§ Problem: What you submit must be an exact copy of the listing below, with no images in it.

§ Information supplied:
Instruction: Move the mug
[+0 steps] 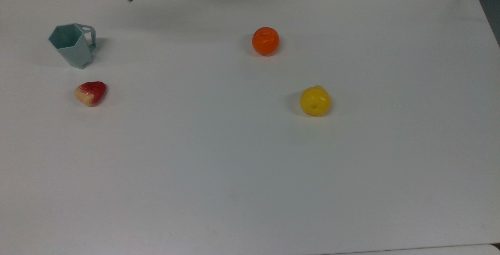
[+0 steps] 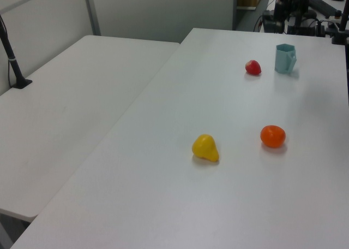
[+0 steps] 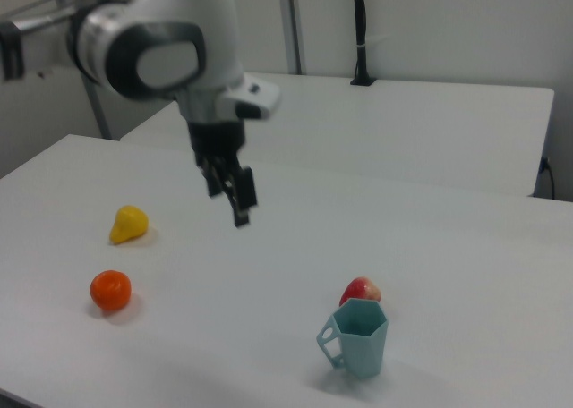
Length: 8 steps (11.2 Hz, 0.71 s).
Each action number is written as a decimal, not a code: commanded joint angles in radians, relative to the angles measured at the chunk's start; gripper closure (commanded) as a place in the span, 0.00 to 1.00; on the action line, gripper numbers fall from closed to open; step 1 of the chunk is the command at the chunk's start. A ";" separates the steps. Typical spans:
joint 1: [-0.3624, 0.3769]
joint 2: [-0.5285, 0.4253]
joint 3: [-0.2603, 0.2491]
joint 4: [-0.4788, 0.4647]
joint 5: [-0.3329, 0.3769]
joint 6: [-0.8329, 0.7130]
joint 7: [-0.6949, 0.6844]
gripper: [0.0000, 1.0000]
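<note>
1 mug (image 1: pixel 73 49), upright on the white table (image 1: pixel 250 169), near the top view's left edge, handle toward the top view's right. Nothing touching it. 3 fruits: 1 red-and-cream fruit (image 1: pixel 90 93) just below the mug in the top view, 1 orange (image 1: pixel 265 41) and 1 yellow pear (image 1: pixel 315 100) well apart, mid-table. 1 gripper (image 3: pixel 230 193) up in the air, well clear of the mug, holding nothing; can't tell whether the fingers are apart.

We count one mug (image 1: pixel 74 49) on the white table (image 1: pixel 250 169). Fruit pieces total three: one orange (image 1: pixel 265 41), one yellow pear-shaped fruit (image 1: pixel 315 101), and one red-and-cream fruit (image 1: pixel 91 93). We record one robot arm (image 3: pixel 166 55) carrying one gripper (image 3: pixel 235 193). A second white table (image 2: pixel 65 112) stands alongside.
</note>
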 commanded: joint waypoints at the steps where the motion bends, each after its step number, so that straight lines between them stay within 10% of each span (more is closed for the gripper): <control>1: 0.047 -0.033 0.015 0.098 0.057 -0.146 -0.054 0.00; 8: 0.080 0.016 0.001 0.103 0.037 0.010 -0.169 0.00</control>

§ Task response:
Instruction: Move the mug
[+0 steps] 
[+0 steps] 
[+0 steps] 
Length: 8 steps (11.2 Hz, 0.71 s).
Each action number is written as a decimal, not a code: commanded joint angles in radians, relative to the angles measured at the chunk's start; gripper closure (commanded) as a place in the span, 0.00 to 1.00; on the action line, gripper numbers fall from closed to open; step 1 of the chunk is the command at the chunk's start. A ";" separates the steps. Typical spans:
joint 1: [-0.3624, 0.3769]
joint 2: [-0.5285, 0.4253]
joint 3: [-0.2603, 0.2491]
joint 4: [-0.4788, 0.4647]
joint 5: [-0.3329, 0.3769]
joint 6: [-0.8329, 0.7130]
joint 7: [-0.6949, 0.6844]
gripper: [0.0000, 1.0000]
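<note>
1 mug (image 1: pixel 73 49), upright on the white table (image 1: pixel 250 169), near the top view's left edge, handle toward the top view's right. Nothing touching it. 3 fruits: 1 red-and-cream fruit (image 1: pixel 90 93) just below the mug in the top view, 1 orange (image 1: pixel 265 41) and 1 yellow pear (image 1: pixel 315 100) well apart, mid-table. 1 gripper (image 3: pixel 230 193) up in the air, well clear of the mug, holding nothing; can't tell whether the fingers are apart.

We count one mug (image 1: pixel 74 49) on the white table (image 1: pixel 250 169). Fruit pieces total three: one orange (image 1: pixel 265 41), one yellow pear-shaped fruit (image 1: pixel 315 101), and one red-and-cream fruit (image 1: pixel 91 93). We record one robot arm (image 3: pixel 166 55) carrying one gripper (image 3: pixel 235 193). A second white table (image 2: pixel 65 112) stands alongside.
</note>
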 commanded: joint waypoints at the steps where the motion bends, each after its step number, so that straight lines between them stay within 10% of each span (more is closed for the gripper): <control>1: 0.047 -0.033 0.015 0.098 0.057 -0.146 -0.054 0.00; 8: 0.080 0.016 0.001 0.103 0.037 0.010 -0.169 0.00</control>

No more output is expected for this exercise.